● **Your instructions**:
The answer must consist of every record below, transcribed exactly.

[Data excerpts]
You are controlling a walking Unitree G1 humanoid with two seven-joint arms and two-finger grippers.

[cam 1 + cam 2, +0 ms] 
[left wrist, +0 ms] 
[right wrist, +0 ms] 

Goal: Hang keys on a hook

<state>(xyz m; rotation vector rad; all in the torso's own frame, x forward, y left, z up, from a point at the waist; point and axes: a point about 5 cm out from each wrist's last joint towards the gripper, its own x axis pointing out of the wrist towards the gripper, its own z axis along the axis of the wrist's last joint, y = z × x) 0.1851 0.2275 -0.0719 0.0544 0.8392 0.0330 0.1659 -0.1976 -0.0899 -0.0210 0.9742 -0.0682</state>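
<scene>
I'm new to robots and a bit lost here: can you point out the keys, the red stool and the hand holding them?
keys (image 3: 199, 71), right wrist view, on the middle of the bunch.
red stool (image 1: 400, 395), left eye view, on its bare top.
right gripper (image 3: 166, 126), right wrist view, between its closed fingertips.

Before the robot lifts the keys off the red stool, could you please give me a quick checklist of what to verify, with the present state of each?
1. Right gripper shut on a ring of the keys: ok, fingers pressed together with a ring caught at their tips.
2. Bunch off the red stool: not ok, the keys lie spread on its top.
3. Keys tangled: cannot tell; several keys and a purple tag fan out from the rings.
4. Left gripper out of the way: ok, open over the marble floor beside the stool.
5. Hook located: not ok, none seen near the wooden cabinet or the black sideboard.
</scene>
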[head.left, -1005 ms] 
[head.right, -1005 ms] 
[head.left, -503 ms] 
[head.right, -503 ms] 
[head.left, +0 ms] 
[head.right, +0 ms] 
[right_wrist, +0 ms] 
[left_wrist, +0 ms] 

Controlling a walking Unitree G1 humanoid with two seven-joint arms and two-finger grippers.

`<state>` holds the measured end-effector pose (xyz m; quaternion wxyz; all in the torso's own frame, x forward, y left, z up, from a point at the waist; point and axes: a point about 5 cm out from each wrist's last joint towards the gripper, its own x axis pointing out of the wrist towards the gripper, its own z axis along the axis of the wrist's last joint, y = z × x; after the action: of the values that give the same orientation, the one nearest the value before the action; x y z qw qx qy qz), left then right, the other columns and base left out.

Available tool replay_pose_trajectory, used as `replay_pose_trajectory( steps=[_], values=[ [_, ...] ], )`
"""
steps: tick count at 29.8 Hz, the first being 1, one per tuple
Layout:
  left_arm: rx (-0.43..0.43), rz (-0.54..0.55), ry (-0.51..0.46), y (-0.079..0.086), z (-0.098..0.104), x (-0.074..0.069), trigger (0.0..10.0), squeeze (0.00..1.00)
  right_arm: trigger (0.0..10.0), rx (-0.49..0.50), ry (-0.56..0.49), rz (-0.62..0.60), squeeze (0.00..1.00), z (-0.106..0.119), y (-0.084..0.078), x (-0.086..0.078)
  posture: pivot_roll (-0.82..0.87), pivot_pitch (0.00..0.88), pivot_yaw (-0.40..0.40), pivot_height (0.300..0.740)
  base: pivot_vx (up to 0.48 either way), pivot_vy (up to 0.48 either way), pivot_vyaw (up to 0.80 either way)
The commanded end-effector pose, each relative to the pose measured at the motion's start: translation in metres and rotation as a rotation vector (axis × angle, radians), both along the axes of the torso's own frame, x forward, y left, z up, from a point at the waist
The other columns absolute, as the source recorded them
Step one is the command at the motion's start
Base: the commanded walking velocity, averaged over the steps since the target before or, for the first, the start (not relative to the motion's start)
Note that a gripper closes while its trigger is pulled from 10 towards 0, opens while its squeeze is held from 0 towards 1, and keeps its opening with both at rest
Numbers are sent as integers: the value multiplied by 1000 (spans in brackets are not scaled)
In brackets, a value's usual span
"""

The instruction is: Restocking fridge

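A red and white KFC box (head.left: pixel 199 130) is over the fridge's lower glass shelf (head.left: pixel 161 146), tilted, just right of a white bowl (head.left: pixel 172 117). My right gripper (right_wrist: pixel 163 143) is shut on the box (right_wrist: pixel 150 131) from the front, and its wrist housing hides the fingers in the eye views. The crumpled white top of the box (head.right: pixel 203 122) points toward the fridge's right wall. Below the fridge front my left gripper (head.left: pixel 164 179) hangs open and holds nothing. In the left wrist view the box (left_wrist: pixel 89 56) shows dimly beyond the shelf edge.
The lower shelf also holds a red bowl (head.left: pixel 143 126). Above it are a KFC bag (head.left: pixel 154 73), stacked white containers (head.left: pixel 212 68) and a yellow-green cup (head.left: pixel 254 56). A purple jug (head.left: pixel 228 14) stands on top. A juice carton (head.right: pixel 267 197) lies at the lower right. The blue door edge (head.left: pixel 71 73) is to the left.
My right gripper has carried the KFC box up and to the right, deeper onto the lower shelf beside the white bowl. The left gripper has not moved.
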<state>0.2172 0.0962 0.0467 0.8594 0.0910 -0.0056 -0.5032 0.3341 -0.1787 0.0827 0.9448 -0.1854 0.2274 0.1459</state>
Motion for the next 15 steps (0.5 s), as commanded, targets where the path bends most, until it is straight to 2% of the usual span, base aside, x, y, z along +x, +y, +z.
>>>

● **Exercise result**:
You are controlling a walking Unitree G1 humanoid with two seven-joint arms and two-finger grippers.

[cam 1 + cam 2, +0 ms] 
[left wrist, +0 ms] 
[right wrist, +0 ms] 

Goal: Hang keys on a hook

<state>(xyz m; rotation vector rad; all in the torso's own frame, x forward, y left, z up, from a point at the waist; point and axes: a point about 5 cm out from each wrist's last joint towards the gripper, its own x axis pointing out of the wrist towards the gripper, its own z axis along the axis of the wrist's last joint, y = z × x) 0.1851 0.2275 -0.0719 0.0544 0.8392 0.0330 0.1659 -0.1976 -0.0899 -0.0210 0.9742 -0.0682</state>
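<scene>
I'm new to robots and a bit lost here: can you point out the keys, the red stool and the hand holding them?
keys (image 3: 199, 71), right wrist view, on the middle of the bunch.
red stool (image 1: 400, 395), left eye view, on its bare top.
right gripper (image 3: 166, 126), right wrist view, between its closed fingertips.

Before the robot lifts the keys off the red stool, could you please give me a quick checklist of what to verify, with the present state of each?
1. Right gripper shut on a ring of the keys: ok, fingers pressed together with a ring caught at their tips.
2. Bunch off the red stool: not ok, the keys lie spread on its top.
3. Keys tangled: cannot tell; several keys and a purple tag fan out from the rings.
4. Left gripper out of the way: ok, open over the marble floor beside the stool.
5. Hook located: not ok, none seen near the wooden cabinet or the black sideboard.
</scene>
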[head.left, -1005 ms] 
[head.right, -1005 ms] 
[head.left, -503 ms] 
[head.right, -503 ms] 
[head.left, +0 ms] 
[head.right, +0 ms] 
[right_wrist, +0 ms] 
[left_wrist, +0 ms] 

Controlling a walking Unitree G1 humanoid with two seven-joint arms and two-finger grippers.

`<state>` holds the measured end-effector pose (xyz m; quaternion wxyz; all in the torso's own frame, x forward, y left, z up, from a point at the waist; point and axes: a point about 5 cm out from each wrist's last joint towards the gripper, its own x axis pointing out of the wrist towards the gripper, its own z axis along the axis of the wrist's last joint, y = z × x; after the action: of the values that give the same orientation, the one nearest the value before the action; x y z qw qx qy qz), left then right, the other columns and base left out.

Available tool replay_pose_trajectory, used as `replay_pose_trajectory( steps=[_], values=[ [_, ...] ], )`
"""
steps: tick count at 29.8 Hz, the first being 1, one per tuple
Layout:
  left_arm: rx (-0.43..0.43), rz (-0.54..0.55), ry (-0.51..0.46), y (-0.079..0.086), z (-0.098..0.104), x (-0.074..0.069), trigger (0.0..10.0), squeeze (0.00..1.00)
  right_arm: trigger (0.0..10.0), rx (-0.49..0.50), ry (-0.56..0.49), rz (-0.62..0.60), squeeze (0.00..1.00), z (-0.106..0.119), y (-0.084..0.078), x (-0.086..0.078)
  posture: pivot_roll (-0.82..0.87), pivot_pitch (0.00..0.88), pivot_yaw (-0.40..0.40), pivot_height (0.300..0.740)
  base: pivot_vx (up to 0.48 either way), pivot_vy (up to 0.48 either way), pivot_vyaw (up to 0.80 either way)
The commanded end-effector pose, each relative to the pose measured at the motion's start: translation in metres and rotation as a rotation vector (axis × angle, radians), both along the axes of the torso's own frame, x forward, y left, z up, from a point at the waist
The other columns absolute, as the source recorded them
Step one is the command at the motion's start
Base: the commanded walking velocity, averaged over the steps since the target before or, for the first, the start (not relative to the motion's start)
Note that a gripper closes while its trigger is pulled from 10 towards 0, opens while its squeeze is held from 0 towards 1, and keeps its opening with both at rest
Numbers are sent as integers: the value multiplied by 1000 (spans in brackets are not scaled)
In brackets, a value's usual span
"""

The instruction is: Restocking fridge

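A red and white KFC box (head.left: pixel 199 130) is over the fridge's lower glass shelf (head.left: pixel 161 146), tilted, just right of a white bowl (head.left: pixel 172 117). My right gripper (right_wrist: pixel 163 143) is shut on the box (right_wrist: pixel 150 131) from the front, and its wrist housing hides the fingers in the eye views. The crumpled white top of the box (head.right: pixel 203 122) points toward the fridge's right wall. Below the fridge front my left gripper (head.left: pixel 164 179) hangs open and holds nothing. In the left wrist view the box (left_wrist: pixel 89 56) shows dimly beyond the shelf edge.
The lower shelf also holds a red bowl (head.left: pixel 143 126). Above it are a KFC bag (head.left: pixel 154 73), stacked white containers (head.left: pixel 212 68) and a yellow-green cup (head.left: pixel 254 56). A purple jug (head.left: pixel 228 14) stands on top. A juice carton (head.right: pixel 267 197) lies at the lower right. The blue door edge (head.left: pixel 71 73) is to the left.
My right gripper has carried the KFC box up and to the right, deeper onto the lower shelf beside the white bowl. The left gripper has not moved.
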<state>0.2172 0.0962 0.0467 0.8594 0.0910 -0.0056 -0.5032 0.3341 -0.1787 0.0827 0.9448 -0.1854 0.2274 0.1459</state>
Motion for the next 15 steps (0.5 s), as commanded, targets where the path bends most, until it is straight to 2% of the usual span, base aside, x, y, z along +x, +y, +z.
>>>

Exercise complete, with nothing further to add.